- Directed by: Dennis O'Rourke
- Written by: Dennis O'Rourke
- Produced by: Dennis O'Rourke
- Starring: Habiba Shah
- Edited by: Ruth Cullen Andrea Lang
- Release date: 2005;
- Running time: 71 minutes
- Country: Australia
- Language: English

= Land Mines - A Love Story =

2005 documentary film

Land Mines - A Love Story is a 2005 documentary film written and directed by Dennis O'Rourke. It looks at an Afghan couple who are living with land mine injuries.

==Reception==
Evan Williams from The Australian gave it 4 stars saying "It's a little jewel of a film: gentle, delicate, probing." Writing in the Sydney Morning Herald Paul Byrnes concludes "There's a constant tension between his desire to editorialise and his wish to observe, but it's quietly productive.
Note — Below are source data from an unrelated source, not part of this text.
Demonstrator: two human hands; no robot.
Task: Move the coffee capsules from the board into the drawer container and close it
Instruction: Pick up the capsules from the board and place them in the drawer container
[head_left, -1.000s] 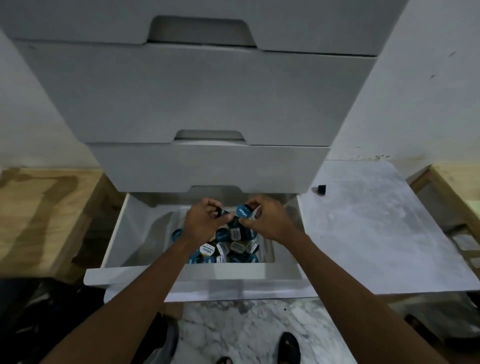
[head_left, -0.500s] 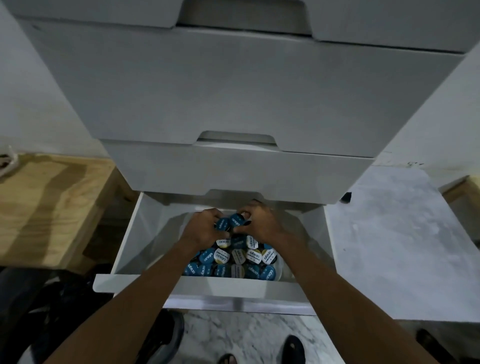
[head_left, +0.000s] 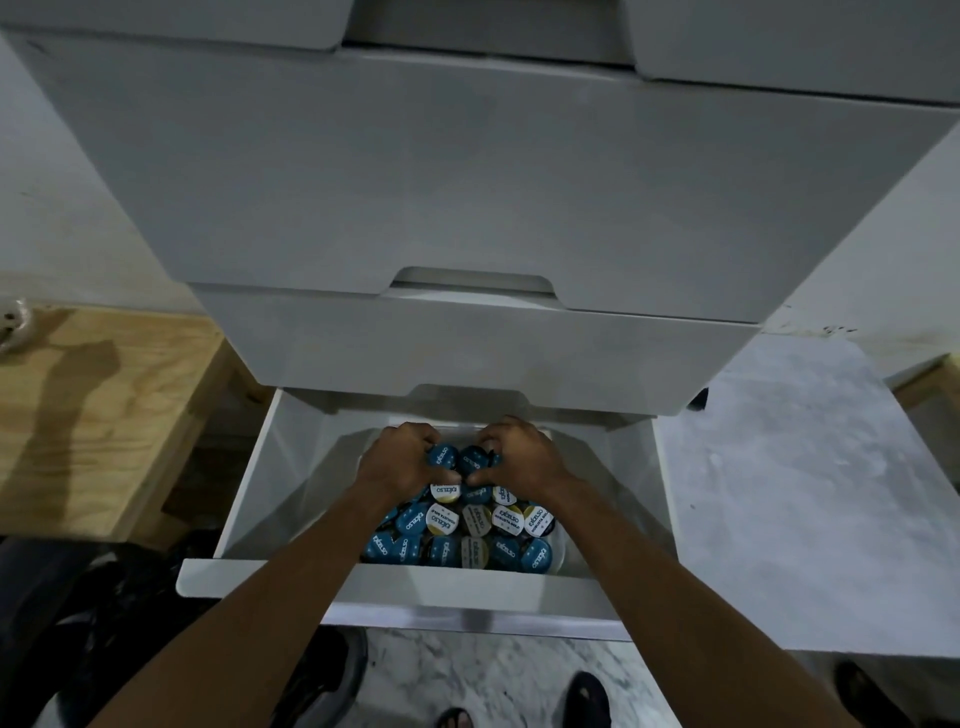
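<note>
Both grips closed, left hand and right hand each bunched on a few coffee capsules over the back of the heap in the clear container inside the open bottom drawer. Probably light, rigid, slick little cups, likely to slide and tumble; best pinched by the rim, or scooped several together, then released low onto the pile

Blue-lidded capsules, white drawer
</note>
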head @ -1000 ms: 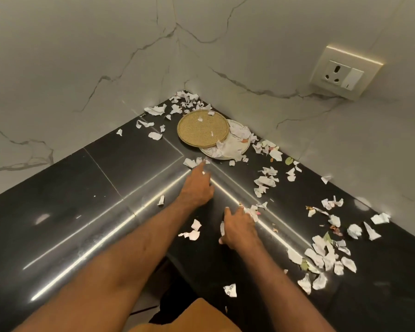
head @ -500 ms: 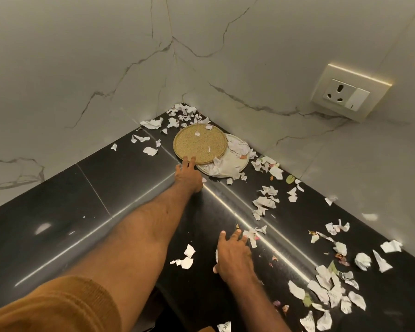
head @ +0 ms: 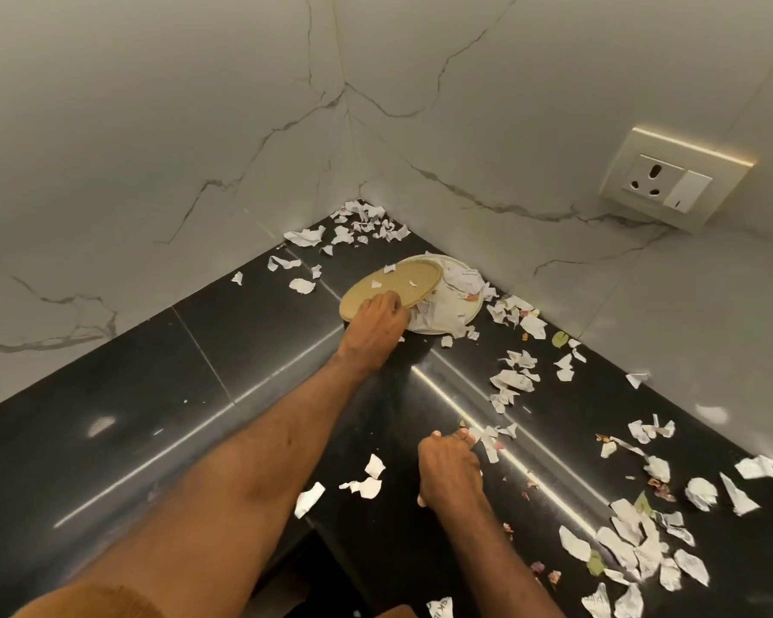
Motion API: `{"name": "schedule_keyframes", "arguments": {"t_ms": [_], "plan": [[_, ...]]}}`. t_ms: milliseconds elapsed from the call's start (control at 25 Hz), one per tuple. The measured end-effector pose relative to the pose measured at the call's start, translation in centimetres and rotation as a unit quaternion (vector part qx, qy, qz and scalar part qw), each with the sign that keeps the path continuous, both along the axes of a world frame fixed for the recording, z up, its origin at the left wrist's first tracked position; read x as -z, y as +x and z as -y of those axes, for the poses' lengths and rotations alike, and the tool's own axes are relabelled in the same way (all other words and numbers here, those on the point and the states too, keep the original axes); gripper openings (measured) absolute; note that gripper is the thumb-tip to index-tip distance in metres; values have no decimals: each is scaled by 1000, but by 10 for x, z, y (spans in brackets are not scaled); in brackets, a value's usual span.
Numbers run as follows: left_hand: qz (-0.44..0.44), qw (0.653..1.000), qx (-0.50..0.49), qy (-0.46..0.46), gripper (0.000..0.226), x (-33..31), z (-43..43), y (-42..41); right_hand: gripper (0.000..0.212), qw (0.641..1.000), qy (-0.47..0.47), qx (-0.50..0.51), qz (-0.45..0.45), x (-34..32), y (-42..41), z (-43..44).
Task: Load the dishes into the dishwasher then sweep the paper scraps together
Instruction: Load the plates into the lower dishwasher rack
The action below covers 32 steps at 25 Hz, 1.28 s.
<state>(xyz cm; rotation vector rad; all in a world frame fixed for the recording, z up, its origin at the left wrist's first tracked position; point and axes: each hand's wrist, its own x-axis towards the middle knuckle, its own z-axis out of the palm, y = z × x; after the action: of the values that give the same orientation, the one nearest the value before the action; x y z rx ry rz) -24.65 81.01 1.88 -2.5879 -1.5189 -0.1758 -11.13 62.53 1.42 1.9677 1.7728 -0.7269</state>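
Left hand (head: 376, 323) gripped tilted tan plate (head: 393, 285) rim. Right hand (head: 449, 468) curled at paper scraps (head: 491, 448), grip unclear; print illegible.

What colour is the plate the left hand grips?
Tan-gold, finely speckled plate, head view; left hand holds its near edge.

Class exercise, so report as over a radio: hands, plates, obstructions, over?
Left hand grips tan plate, tilted over white plate. Right hand rests on counter. Paper scraps on both plates.
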Motion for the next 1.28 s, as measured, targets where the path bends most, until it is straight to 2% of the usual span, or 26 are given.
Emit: {"name": "schedule_keyframes", "arguments": {"t_ms": [120,240,320,360,400,440,520,560,600,640,680,760,840,880,960,1040,1200,1280], "plan": [[101,991,53,71,28,-22,21,-7,83,1000,25,-11,-4,8,1,-1],[144,978,125,81,33,-42,64,-9,89,999,14,17,-33,13,7,3],[152,976,150,44,40,-52,97,-9,77,992,43,44,-113,10,13,9],[158,975,156,21,42,-54,115,-9,64,977,83,84,-180,7,19,14],[168,972,162,-1,42,-57,132,-8,53,941,132,169,-262,4,25,22],[176,970,168,-16,42,-60,147,-7,51,881,174,271,-346,0,32,31],[175,966,189,-15,37,-59,172,-8,70,709,187,440,-518,-10,43,50],[161,964,212,-7,35,-55,184,-10,79,615,163,480,-603,-15,47,60],[139,960,243,0,34,-49,194,-12,82,540,149,495,-664,-21,49,70],[109,955,274,9,35,-41,204,-13,80,500,152,498,-692,-24,50,80],[78,951,298,19,36,-33,212,-14,71,486,169,502,-695,-29,47,89],[52,948,313,20,38,-22,228,-15,45,487,212,529,-662,-31,42,106],[58,948,309,-41,33,-25,240,-17,31,495,253,563,-612,-28,36,125],[61,947,299,-99,32,-29,244,-20,32,492,265,581,-591,-25,33,137],[90,933,254,-238,51,-39,252,-27,31,499,288,601,-554,-20,28,162],[102,908,264,-310,61,-45,264,-28,19,516,308,609,-518,-23,18,191],[-12,863,389,-322,59,-43,289,-8,23,534,320,601,-501,-42,-9,240],[-35,887,355,-294,66,-35,278,-2,28,542,332,597,-490,-41,-19,259]]}}
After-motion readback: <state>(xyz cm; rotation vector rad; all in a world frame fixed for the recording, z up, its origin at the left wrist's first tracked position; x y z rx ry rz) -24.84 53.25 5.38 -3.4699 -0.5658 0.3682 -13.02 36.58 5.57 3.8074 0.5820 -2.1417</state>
The film is neither all head nor all heart, more a galvanising balance of the two." Also in the Sydney Morning Herald Jason Steger writes "This is an extraordinary documentary, scrupulously filmed, sensitively structured. It will enlighten you, stir you and make you cry." Variety's Russell Edwards states "O’Rourke is occasionally manipulative, but his humanistic approach to this highly charged subject allows the natural charm of the struggling Afghani couple to shine."